L=0...P-2. P represents the length of training symbol;

Δ f is meant subcarrier spacing.

The related operation of residual frequency deviation comprises: the frequency deviation value of the estimation of normalization

Wherein:

${\widehat{\mathrm{\δ}}}_{\mathrm{fr}}=\arg \left(\frac{1}{N_p}\underset{k=0}{\overset{N_p-1}{\mathrm{\Σ}}}{p}_l^{*}\left(k\right)p_m\left(k\right)\right)/2\mathrm{\π}$

Wherein, N _pIt is the number that is used for the pilot code of frequency-tracking in described each data symbol;

p _l(k) and p _m(k) be meant pilot code on k the subcarrier of m data symbol and the 1st data symbol respectively.

The present invention also provides a kind of OFDM frequency synchronization device, and this device comprises: transmitter and receiver; Described transmitter is used for having the training symbol of Cyclic Prefix and a plurality of data symbol mutual group that has increased Cyclic Prefix and the inserted pilot code frequency-division multiplex singal frame that is orthogonal with one, and sends this orthogonal frequency-division multiplex singal; Described receiver receives this orthogonal frequency-division multiplex singal; Described receiver comprises: the inclined to one side estimation unit of mark frequency multiplication, the Cyclic Prefix that part of training symbol corresponding with this Cyclic Prefix that is used for the training symbol of the orthogonal frequency-division multiplex singal that will receive carry out related operation to obtain the mark frequency multiplication inclined to one side; Cyclic prefix removal unit is used for removing the Cyclic Prefix of each OFDM symbol of the orthogonal frequency-division multiplex singal of reception; The integer frequency offset estimation unit is used for the training symbol of the orthogonal frequency-division multiplex singal that will receive and the original training symbol difference related operation that slides and obtains integer frequency offset; The residual frequency deviation estimation unit, the pilot code that is used at least two continuous data symbols of the orthogonal frequency-division multiplex singal that will receive is carried out related operation and is obtained residual frequency deviation; Frequency Synchronization scheme among the present invention comprises two processes: the synchronous and thin Frequency Synchronization of coarse frequency.Coarse frequency is meant catching of frequency synchronously, and is inclined to one side in order to eliminate integer frequency offset and mark frequency multiplication.Thin Frequency Synchronization is meant the tracking of frequency, in order to eliminate the phase error of being brought by frequency errors and the sampling frequency deviation of remnants.Specifically can be divided into three parts: the estimation that the mark frequency multiplication is inclined to one side, the estimation of integer frequency offset and the tracking of residual frequency deviation.The present invention has avoided restriction of the prior art, and the scheme of a new Frequency Synchronization is provided.

Description of drawings

Fig. 1 be the specific embodiment of the invention ofdm system structured flowchart;

Fig. 2 is the structured flowchart of the receiver of the specific embodiment of the invention;

Fig. 3 is a frame structure schematic diagram of the present invention;

Fig. 4 is the structured flowchart of the inclined to one side estimation unit of mark frequency multiplication of the specific embodiment of the invention;

Fig. 5 is the structured flowchart of the integer frequency offset estimation unit of the specific embodiment of the invention;

Fig. 6 is the schematic diagram of the frequency-tracking of the specific embodiment of the invention.

Embodiment

Below in conjunction with description of drawings the specific embodiment of the present invention.The invention provides a kind of ofdm communication system owing to the estimation of the inconsistent frequency shift (FS) that causes between transmitter crystal oscillator and the receiver crystal oscillator and the method and the device of compensation.The signal of this ofdm communication system has the frame structure of being made up of a training symbol and a plurality of OFDM data symbol, and described OFDM data symbol has inserted pilot code on some subcarrier.

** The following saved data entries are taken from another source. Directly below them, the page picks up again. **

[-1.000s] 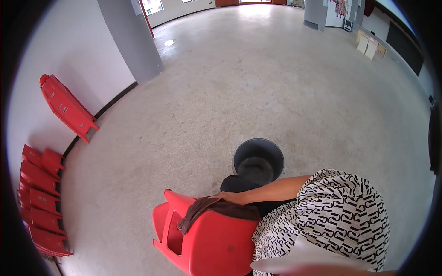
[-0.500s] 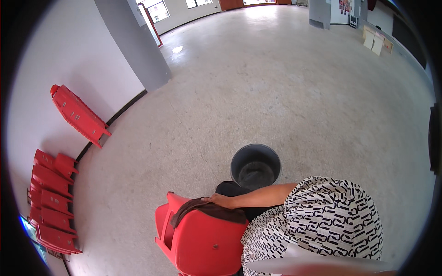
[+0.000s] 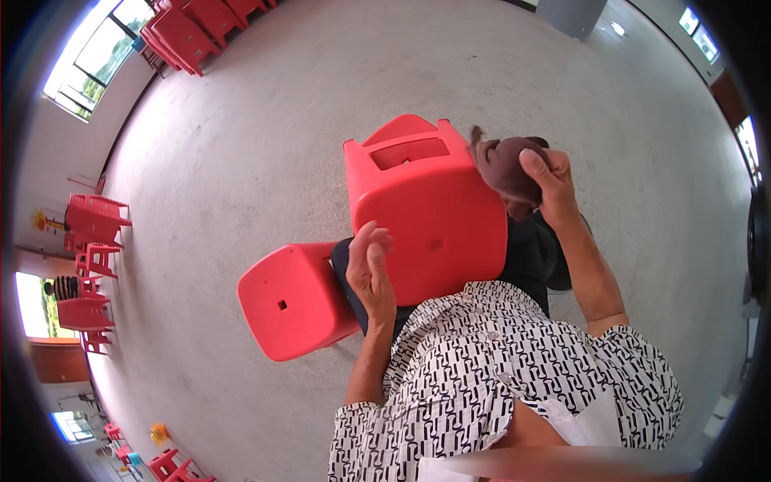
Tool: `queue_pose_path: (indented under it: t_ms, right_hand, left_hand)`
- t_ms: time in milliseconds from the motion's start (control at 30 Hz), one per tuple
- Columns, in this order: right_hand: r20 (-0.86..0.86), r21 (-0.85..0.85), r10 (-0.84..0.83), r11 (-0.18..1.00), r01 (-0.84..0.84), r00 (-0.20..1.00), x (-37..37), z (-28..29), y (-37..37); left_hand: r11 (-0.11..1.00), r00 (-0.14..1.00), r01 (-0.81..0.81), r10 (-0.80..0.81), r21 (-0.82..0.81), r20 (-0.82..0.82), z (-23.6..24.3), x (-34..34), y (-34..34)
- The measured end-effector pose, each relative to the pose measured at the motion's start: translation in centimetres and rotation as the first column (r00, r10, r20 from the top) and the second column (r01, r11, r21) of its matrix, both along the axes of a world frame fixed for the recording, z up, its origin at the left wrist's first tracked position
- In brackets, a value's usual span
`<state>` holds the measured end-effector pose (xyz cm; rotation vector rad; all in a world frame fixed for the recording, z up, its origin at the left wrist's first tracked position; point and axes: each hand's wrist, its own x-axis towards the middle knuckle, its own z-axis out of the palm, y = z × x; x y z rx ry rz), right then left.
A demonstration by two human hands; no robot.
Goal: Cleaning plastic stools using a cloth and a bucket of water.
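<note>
A red plastic chair [image 3: 438, 229] lies tipped across my lap, its slotted end pointing away from me. My right hand [image 3: 552, 181] grips a bunched brown cloth [image 3: 514, 169] at the chair's far right side, with one end of the cloth sticking up loose. At the chair's near left edge is my left hand [image 3: 369, 269], raised with its fingers stretched and nothing in them; whether it touches the chair I cannot tell. A smaller red stool [image 3: 297, 309] with a square hole in its seat stands beside my left leg.
Stacked red chairs [image 3: 189, 36] stand by the far left wall. More red chairs [image 3: 92, 217] line the left side, near windows. A grey pillar [image 3: 572, 16] rises at the back; a yellow object [image 3: 159, 434] is at lower left.
The view has swung left, and the bucket is out of sight. The cloth, earlier spread on the chair under one hand, is now bunched in my right hand. My left hand has come into view.
</note>
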<state>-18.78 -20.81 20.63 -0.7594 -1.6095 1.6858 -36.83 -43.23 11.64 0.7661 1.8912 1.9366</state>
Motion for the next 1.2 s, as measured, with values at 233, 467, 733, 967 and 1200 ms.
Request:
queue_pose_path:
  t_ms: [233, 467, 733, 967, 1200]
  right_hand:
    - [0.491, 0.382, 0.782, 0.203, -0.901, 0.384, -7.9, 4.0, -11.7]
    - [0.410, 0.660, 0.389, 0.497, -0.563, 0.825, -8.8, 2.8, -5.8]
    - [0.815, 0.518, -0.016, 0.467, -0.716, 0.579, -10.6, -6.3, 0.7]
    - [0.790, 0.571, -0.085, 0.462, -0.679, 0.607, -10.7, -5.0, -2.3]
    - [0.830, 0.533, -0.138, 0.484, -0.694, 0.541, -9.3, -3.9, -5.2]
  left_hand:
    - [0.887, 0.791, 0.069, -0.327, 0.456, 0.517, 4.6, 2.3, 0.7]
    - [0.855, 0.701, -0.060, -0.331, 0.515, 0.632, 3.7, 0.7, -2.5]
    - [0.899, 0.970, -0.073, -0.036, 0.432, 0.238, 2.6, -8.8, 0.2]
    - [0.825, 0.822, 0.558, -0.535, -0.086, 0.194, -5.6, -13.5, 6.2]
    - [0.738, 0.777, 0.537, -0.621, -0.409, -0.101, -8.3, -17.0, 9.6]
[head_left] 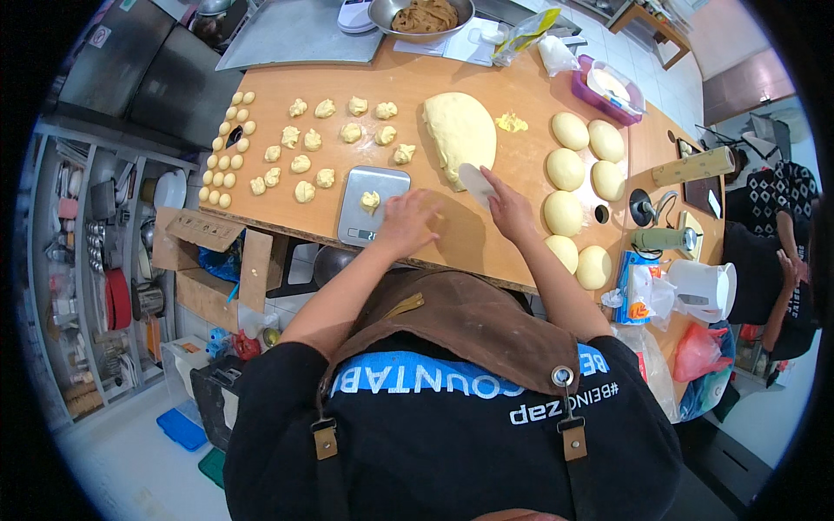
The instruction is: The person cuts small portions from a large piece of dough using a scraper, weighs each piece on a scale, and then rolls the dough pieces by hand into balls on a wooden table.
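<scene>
My left hand (409,220) hovers at the right side of the grey digital scale (359,184), fingers curved and apart, holding nothing. A small dough lump (370,201) sits on that scale. My right hand (506,205) grips a translucent white scraper (474,182) at the lower edge of a large pale dough slab (459,130). Several rough dough pieces (325,108) are spread to the left, with small smooth balls (224,161) in rows at the far left. Several big round dough balls (565,168) lie to the right, near a flattened scrap of dough (511,122).
A metal bowl of brown filling (424,17) and a purple container (606,98) stand at the back. A wooden rolling pin (693,165), mixer parts and bags fill the right side. A cardboard box (208,291) is below left. Other people (764,260) stand at far right.
</scene>
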Tool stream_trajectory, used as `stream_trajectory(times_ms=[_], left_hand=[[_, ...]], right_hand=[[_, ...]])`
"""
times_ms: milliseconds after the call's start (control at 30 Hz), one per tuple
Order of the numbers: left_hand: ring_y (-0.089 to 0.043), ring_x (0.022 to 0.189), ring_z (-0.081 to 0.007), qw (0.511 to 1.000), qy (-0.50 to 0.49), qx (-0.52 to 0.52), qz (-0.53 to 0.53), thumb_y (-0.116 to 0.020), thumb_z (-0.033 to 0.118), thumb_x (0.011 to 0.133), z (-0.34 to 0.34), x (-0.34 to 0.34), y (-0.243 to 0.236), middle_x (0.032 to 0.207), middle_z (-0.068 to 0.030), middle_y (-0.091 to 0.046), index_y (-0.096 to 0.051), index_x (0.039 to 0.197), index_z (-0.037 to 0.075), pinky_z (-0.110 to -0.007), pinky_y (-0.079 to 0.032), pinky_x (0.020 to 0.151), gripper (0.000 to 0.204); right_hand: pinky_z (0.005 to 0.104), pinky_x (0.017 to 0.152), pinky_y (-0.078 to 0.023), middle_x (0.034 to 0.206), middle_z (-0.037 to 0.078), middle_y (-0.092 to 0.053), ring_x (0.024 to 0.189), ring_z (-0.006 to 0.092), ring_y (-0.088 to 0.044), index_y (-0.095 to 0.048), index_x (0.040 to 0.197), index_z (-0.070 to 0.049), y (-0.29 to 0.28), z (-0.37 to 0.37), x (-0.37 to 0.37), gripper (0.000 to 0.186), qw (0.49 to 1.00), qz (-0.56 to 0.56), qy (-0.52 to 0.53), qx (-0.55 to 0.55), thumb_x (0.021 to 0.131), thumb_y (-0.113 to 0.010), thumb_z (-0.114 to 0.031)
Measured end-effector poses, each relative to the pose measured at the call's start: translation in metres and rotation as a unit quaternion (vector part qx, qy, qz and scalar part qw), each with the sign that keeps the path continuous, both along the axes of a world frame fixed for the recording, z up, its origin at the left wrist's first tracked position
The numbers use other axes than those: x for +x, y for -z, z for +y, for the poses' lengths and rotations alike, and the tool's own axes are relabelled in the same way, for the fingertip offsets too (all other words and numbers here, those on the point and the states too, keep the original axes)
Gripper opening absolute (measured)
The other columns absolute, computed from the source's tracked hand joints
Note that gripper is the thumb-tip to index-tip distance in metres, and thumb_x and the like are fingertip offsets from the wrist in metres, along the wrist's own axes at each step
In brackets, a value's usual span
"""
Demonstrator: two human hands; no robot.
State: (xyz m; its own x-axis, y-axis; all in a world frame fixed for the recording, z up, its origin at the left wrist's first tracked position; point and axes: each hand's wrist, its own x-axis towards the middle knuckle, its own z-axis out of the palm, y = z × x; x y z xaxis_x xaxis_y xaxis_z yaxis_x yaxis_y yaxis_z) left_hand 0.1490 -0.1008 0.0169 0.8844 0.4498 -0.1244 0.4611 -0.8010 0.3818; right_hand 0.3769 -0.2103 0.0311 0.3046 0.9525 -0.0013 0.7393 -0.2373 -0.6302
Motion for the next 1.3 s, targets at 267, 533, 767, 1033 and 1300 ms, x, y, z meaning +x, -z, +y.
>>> stream_trajectory(times_ms=[267,533,767,1033,1300], left_hand=[[-0.008,0.142,-0.03,0.986,0.004,-0.022,0.165,-0.047,0.066,0.082,-0.013,0.074,0.021,0.153,-0.0145,-0.01,-0.014,0.149,0.014,-0.053,-0.011,0.111,0.091],[-0.003,0.143,-0.0269,0.976,0.013,-0.042,0.215,-0.042,0.068,0.083,-0.021,0.068,0.014,0.155,-0.0128,-0.004,-0.007,0.147,0.002,-0.054,-0.007,0.112,0.099],[-0.006,0.143,-0.0278,0.978,0.004,-0.05,0.202,-0.044,0.067,0.083,-0.02,0.067,0.014,0.154,-0.0127,-0.009,-0.008,0.147,0.003,-0.055,-0.008,0.112,0.098],[-0.027,0.134,-0.0304,0.996,-0.018,-0.046,0.078,-0.058,0.054,0.081,-0.022,0.043,0.025,0.146,-0.0113,-0.029,-0.032,0.141,0.009,-0.053,-0.018,0.109,0.08],[-0.053,0.112,-0.0299,0.955,-0.096,-0.081,-0.269,-0.067,0.019,0.079,-0.017,-0.011,0.03,0.117,-0.0116,-0.058,-0.061,0.11,0.007,-0.038,-0.042,0.096,0.034]], right_hand=[[0.0418,0.07,-0.053,0.105,0.012,-0.063,0.083,0.0315,-0.064,-0.032,0.141,-0.036,-0.011,0.04,-0.001,0.061,0.99,-0.103,-0.082,-0.044,0.089,-0.046,-0.008],[0.0392,0.065,-0.053,0.1,0.009,-0.062,0.079,0.0296,-0.064,-0.03,0.142,-0.036,-0.005,0.051,-0.011,0.068,0.972,-0.156,-0.125,-0.122,0.085,-0.05,-0.006],[0.0388,0.067,-0.053,0.097,0.01,-0.059,0.08,0.0297,-0.064,-0.029,0.143,-0.037,0.012,0.06,-0.02,0.075,0.975,-0.173,-0.119,-0.077,0.081,-0.054,-0.004],[0.0418,0.077,-0.051,0.113,0.016,-0.059,0.09,0.0357,-0.063,-0.036,0.141,-0.032,0.024,0.045,-0.021,0.076,0.998,0.01,-0.027,-0.052,0.077,-0.055,0.003],[0.0393,0.098,-0.042,0.132,0.019,-0.049,0.119,0.033,-0.05,-0.036,0.142,-0.02,0.042,-0.007,-0.014,0.078,0.965,0.239,0.104,0.033,0.072,-0.062,0.004]])
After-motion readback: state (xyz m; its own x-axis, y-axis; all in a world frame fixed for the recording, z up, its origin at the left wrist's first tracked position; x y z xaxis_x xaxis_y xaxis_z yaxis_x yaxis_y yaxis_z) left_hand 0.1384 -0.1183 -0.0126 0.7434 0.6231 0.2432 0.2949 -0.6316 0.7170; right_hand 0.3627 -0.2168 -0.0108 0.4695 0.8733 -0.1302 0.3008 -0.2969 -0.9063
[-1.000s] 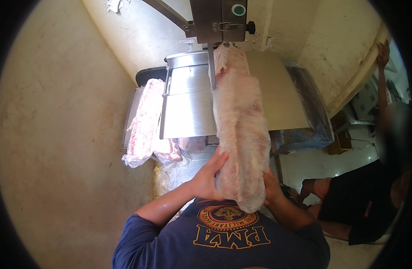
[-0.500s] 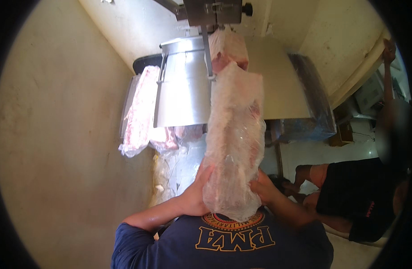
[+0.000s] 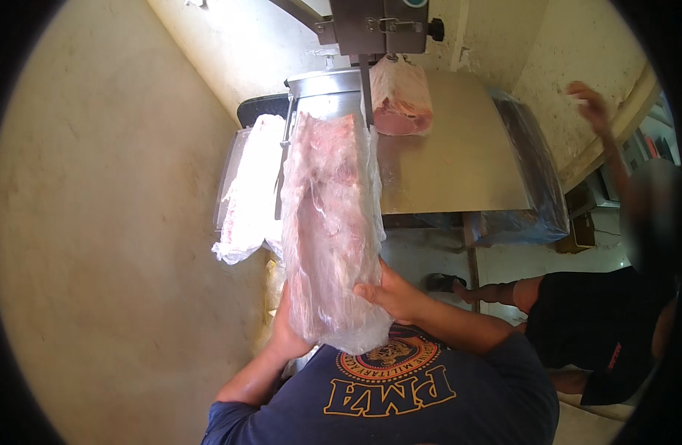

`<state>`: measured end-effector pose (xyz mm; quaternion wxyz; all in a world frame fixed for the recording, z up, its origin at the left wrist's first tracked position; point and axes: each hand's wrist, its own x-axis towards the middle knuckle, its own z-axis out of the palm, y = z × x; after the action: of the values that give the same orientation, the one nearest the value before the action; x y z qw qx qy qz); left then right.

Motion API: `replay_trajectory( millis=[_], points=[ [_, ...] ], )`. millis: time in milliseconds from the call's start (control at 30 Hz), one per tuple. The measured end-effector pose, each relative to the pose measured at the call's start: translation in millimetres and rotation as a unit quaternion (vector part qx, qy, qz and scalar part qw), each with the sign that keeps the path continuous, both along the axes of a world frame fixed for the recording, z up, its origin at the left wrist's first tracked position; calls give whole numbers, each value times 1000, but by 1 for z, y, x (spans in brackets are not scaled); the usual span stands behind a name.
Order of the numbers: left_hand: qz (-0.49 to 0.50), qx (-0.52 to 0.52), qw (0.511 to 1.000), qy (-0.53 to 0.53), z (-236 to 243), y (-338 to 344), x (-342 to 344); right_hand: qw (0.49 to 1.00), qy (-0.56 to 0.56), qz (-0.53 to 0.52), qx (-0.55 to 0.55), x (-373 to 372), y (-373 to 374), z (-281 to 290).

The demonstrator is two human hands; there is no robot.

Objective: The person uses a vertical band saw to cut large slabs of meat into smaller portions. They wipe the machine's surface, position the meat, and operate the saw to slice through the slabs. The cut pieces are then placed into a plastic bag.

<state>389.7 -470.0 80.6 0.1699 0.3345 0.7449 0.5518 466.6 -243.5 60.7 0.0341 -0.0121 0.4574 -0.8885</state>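
While left hand (image 3: 287, 326) and right hand (image 3: 394, 297) clasp the long, plastic-wrapped pink meat slab (image 3: 333, 230), it needs holding clear of the upright grey metal bar (image 3: 366, 93).

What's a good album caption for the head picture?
Both hands hold a plastic-wrapped meat slab; another piece rests on the metal table.

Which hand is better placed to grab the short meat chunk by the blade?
Probably the right hand: it's nearer the short meat chunk than the left hand, though both are holding the wrapped slab, so it isn't free.
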Motion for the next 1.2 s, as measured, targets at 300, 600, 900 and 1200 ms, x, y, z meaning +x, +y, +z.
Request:
replay_trajectory(
  millis=[300,600,900,1200],
  points=[
    [77,-18,981,177,-30,8,-62,965,60,-138,214,-37,-8,-15],
    [84,46,980,176,-23,12,-115,882,-65,-191,427,-67,-15,20],
    [97,42,986,127,-22,29,-161,845,-62,-293,443,-101,-20,15],
    [138,45,987,63,-23,33,-166,857,-20,-311,410,-99,-9,-8]
  ],
)
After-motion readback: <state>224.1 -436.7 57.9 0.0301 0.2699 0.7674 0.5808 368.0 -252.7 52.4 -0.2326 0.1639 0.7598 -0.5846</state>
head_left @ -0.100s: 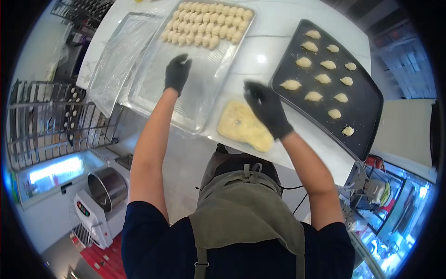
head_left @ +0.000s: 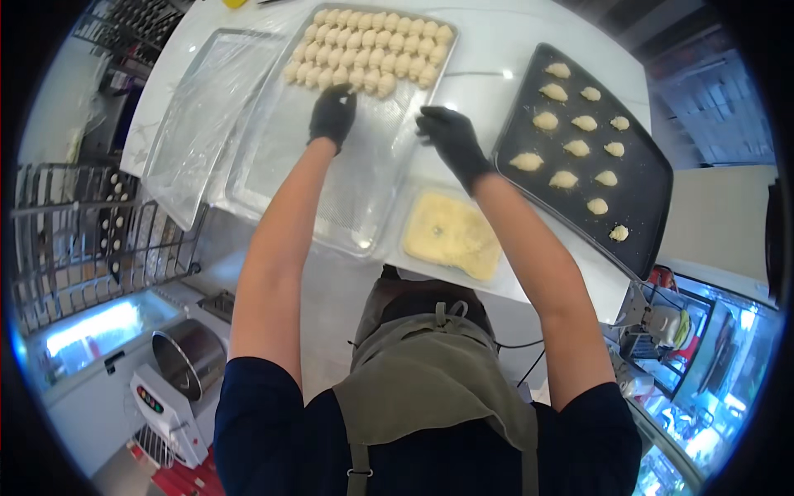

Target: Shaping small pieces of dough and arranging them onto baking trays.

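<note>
My left hand [head_left: 334,116], in a black glove, reaches to the nearest row of shaped dough pieces [head_left: 372,54] on a perforated metal tray [head_left: 314,190]. Its fingers are curled together at that row; I cannot make out what is between them. My right hand [head_left: 448,139], also gloved, hovers right of that tray with fingers bent but apart, holding nothing. Below it lies a pale yellow slab [head_left: 451,231]. A black tray [head_left: 558,211] on the right holds several smaller, spaced dough pieces [head_left: 576,149].
An empty tray under clear plastic film [head_left: 190,124] lies left on the white table [head_left: 496,25]. A wire rack [head_left: 91,231] stands left, with a mixer [head_left: 169,413] below it. Appliances [head_left: 662,322] sit at the lower right.
My left hand has moved forward and right to the dough rows. My right hand has risen up and left, away from the yellow slab. The view has shifted slightly.
</note>
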### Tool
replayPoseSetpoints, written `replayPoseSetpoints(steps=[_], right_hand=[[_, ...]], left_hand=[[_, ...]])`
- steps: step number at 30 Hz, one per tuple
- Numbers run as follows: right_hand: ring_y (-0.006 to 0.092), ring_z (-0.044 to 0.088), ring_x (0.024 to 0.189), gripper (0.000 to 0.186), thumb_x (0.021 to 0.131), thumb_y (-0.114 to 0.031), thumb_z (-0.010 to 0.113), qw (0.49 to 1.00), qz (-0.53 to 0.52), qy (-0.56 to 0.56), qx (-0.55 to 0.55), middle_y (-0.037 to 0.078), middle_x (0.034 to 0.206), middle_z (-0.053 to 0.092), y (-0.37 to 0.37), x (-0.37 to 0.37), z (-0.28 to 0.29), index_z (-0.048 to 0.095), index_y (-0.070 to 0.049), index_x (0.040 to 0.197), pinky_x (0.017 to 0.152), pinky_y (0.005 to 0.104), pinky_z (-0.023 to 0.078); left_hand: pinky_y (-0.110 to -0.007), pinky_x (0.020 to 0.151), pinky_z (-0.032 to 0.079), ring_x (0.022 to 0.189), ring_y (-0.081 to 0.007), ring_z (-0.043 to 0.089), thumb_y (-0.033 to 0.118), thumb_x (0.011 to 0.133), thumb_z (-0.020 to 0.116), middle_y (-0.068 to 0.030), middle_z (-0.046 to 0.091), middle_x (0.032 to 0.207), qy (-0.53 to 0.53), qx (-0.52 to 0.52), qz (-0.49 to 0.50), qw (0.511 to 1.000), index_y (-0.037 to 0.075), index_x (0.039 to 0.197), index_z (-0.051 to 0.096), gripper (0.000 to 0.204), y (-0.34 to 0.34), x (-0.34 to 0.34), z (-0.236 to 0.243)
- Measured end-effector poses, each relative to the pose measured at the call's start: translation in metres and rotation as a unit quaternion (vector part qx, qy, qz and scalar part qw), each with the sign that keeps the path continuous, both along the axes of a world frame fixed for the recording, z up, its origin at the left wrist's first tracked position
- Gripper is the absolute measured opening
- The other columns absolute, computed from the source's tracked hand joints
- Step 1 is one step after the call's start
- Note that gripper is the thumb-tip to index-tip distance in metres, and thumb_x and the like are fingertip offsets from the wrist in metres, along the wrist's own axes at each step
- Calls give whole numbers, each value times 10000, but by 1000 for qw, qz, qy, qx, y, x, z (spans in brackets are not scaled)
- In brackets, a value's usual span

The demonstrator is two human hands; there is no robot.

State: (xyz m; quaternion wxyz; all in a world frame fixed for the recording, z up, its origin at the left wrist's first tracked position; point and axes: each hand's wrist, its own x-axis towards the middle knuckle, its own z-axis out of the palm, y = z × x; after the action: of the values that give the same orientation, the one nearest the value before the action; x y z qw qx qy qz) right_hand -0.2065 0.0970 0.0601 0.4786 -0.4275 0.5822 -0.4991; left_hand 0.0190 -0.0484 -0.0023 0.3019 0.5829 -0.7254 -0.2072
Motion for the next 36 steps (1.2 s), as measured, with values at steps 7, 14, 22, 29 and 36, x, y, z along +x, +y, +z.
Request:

Typical ofdm system schematic diagram shown in Figure 1 is a preferred embodiment of the present invention.In OFDM transmitter 100, data source 101 produces a string constellation point symbol, and the output of data source unit 101 is carried out data map in data map and pilot code insertion unit 102, and carries out the distribution of subcarrier and the insertion of pilot code.Contrary 103 pairs of input signals of fast Fourier transformer carry out contrary fast fourier transform (IFFT) and generate the OFDM symbol, for fear of the intersymbol interference (ISI) that brings owing to multipath fading, increasing cyclic prefix module 104 increases the Cyclic Prefix of regular length to the start-up portion of each OFDM symbol, usually, utilize the last part of OFDM symbol to produce Cyclic Prefix, the length of Cyclic Prefix generally depends on the feature of the channel that this ofdm signal is sent out.

In order to generate frame structure as shown in Figure 3, in framing module 105, generated complete OFDM frame, this signal is admitted to analog-digital converter 106 and carries out D/A switch then, and is admitted to transmitter front ends 107.After this, this ofdm signal is launched and is experienced wireless channel 110 through antenna.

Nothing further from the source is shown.